▶ What is expected:
The number needed is how many lines of the data hold the string "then". Give that number and nothing more.

━━━━━ Data records

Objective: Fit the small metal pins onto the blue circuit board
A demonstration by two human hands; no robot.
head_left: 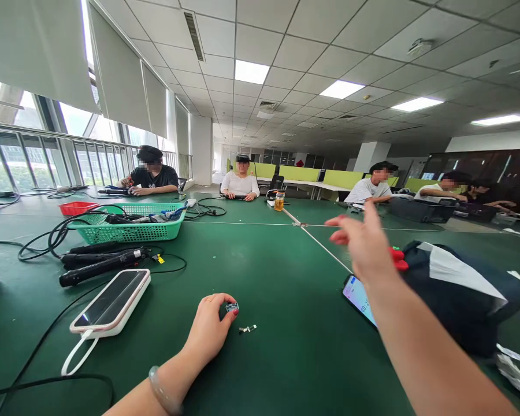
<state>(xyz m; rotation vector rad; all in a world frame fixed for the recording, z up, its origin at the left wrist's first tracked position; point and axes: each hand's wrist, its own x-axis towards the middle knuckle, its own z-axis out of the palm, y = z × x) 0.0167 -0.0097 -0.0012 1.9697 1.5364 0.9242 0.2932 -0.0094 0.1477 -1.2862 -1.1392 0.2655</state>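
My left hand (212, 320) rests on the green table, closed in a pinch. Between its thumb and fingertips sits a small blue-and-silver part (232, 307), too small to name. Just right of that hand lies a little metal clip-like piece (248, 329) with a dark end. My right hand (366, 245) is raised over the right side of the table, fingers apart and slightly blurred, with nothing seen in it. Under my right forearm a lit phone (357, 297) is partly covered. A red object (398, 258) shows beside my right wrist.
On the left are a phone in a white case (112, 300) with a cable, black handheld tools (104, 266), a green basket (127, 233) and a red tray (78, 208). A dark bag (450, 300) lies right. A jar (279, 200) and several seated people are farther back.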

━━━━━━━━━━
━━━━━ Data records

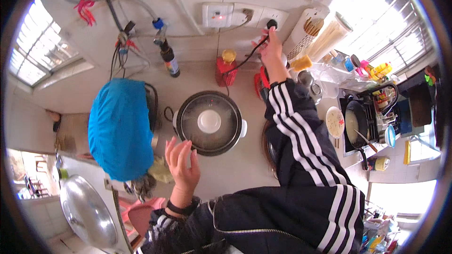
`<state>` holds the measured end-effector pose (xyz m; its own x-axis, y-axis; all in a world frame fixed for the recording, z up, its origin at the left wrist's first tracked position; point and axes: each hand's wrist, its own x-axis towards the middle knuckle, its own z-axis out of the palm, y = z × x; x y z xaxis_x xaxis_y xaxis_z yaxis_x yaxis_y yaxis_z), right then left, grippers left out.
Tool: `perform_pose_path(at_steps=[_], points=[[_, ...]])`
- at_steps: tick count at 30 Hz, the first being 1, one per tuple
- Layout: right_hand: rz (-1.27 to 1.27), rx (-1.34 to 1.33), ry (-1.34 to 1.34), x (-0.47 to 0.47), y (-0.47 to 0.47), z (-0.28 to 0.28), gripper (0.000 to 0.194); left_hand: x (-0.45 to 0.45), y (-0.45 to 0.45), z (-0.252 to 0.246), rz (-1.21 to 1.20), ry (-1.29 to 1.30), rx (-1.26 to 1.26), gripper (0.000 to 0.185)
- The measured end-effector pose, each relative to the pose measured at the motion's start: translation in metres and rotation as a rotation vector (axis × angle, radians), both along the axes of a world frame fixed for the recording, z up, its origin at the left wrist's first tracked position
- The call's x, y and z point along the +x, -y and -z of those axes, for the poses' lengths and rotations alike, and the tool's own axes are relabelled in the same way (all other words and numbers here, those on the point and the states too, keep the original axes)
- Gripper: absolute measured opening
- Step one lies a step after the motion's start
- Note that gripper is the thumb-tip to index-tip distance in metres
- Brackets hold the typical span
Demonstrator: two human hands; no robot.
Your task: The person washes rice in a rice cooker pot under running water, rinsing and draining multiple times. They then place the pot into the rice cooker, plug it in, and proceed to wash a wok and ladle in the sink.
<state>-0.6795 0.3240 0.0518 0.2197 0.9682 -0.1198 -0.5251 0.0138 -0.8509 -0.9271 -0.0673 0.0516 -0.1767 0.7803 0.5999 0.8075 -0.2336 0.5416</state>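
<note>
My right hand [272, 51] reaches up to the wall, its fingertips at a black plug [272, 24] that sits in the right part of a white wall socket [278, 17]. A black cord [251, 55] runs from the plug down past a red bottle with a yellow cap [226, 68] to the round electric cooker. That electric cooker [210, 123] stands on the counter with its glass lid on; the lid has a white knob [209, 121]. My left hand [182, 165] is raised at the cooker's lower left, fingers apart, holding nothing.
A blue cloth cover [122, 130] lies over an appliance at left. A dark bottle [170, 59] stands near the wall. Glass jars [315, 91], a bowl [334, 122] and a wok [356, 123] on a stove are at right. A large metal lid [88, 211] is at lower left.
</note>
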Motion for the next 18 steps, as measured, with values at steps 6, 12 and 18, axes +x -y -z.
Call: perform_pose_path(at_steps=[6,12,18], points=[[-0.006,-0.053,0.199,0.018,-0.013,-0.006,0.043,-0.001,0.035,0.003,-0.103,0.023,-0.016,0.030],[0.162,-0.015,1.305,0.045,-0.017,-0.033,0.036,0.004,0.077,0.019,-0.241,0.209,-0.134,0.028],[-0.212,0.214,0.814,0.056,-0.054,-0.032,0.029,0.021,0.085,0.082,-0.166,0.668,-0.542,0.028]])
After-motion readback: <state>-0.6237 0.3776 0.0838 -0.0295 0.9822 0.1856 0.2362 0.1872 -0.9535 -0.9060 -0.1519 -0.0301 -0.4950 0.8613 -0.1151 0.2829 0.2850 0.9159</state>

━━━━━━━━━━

▶ Written solution:
2